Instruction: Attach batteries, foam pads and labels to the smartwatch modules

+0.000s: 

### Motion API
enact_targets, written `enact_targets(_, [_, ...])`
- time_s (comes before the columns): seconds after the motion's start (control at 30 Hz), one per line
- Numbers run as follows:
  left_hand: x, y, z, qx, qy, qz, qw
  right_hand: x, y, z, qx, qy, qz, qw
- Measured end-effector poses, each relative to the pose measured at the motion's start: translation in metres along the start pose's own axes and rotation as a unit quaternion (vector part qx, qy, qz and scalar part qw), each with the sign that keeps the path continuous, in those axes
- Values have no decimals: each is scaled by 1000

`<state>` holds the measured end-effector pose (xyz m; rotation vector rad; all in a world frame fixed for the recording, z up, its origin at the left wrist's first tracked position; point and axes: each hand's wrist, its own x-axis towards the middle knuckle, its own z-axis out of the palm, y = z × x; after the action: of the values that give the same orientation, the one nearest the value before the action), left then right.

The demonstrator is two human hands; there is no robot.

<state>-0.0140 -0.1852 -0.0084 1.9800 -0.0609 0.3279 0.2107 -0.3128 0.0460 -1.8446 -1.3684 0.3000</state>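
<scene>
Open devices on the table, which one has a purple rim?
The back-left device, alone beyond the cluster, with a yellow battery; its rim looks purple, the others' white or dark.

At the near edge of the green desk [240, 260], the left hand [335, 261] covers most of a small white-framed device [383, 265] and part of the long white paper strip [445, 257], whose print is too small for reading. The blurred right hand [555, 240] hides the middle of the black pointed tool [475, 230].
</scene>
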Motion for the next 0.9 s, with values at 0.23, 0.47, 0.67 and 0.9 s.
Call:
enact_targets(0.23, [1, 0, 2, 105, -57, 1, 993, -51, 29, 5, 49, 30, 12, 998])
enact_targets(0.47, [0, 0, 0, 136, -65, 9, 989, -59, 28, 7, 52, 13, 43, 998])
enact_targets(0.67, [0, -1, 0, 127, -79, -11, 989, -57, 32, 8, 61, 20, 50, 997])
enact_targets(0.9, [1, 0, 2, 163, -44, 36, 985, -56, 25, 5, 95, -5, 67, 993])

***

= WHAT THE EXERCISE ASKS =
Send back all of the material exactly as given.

= SOLUTION FOR THIS TASK =
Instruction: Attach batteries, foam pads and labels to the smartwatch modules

+0.000s: 

### Motion API
enact_targets, written `enact_targets(_, [_, ...])`
- time_s (comes before the columns): seconds after the motion's start (control at 30 Hz), one per line
- Numbers run as follows:
  left_hand: x, y, z, qx, qy, qz, qw
  right_hand: x, y, z, qx, qy, qz, qw
- Measured end-effector poses, each relative to the pose measured at the motion's start: translation in metres along the start pose's own axes and rotation as a unit quaternion (vector part qx, qy, qz and scalar part qw), each with the sign that keeps the path continuous, in those axes
- Values have no decimals: each is scaled by 1000

`<state>` holds the measured end-effector pose (xyz m; rotation vector rad; all in a world frame fixed for the recording, z up, its origin at the left wrist's first tracked position; point and axes: each hand's wrist, its own x-axis towards the middle knuckle, its own z-axis out of the palm, y = z × x; after the action: of the values that give the same orientation, the one nearest the value before the action), left then right.

The demonstrator is two human hands; there is no robot.

<state>-0.0140 -0.1852 -0.0084 1.9800 -0.0609 0.3279 0.2107 -0.3128 0.0460 -1.8446 -1.3684 0.3000</state>
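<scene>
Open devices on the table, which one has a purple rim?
The back-left device, alone beyond the cluster, with a yellow battery; its rim looks purple, the others' white or dark.

At the near edge of the green desk [240, 260], the left hand [335, 261] covers most of a small white-framed device [383, 265] and part of the long white paper strip [445, 257], whose print is too small for reading. The blurred right hand [555, 240] hides the middle of the black pointed tool [475, 230].
</scene>
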Motion for the next 0.9 s, with values at 0.23, 0.47, 0.67 and 0.9 s.
Call:
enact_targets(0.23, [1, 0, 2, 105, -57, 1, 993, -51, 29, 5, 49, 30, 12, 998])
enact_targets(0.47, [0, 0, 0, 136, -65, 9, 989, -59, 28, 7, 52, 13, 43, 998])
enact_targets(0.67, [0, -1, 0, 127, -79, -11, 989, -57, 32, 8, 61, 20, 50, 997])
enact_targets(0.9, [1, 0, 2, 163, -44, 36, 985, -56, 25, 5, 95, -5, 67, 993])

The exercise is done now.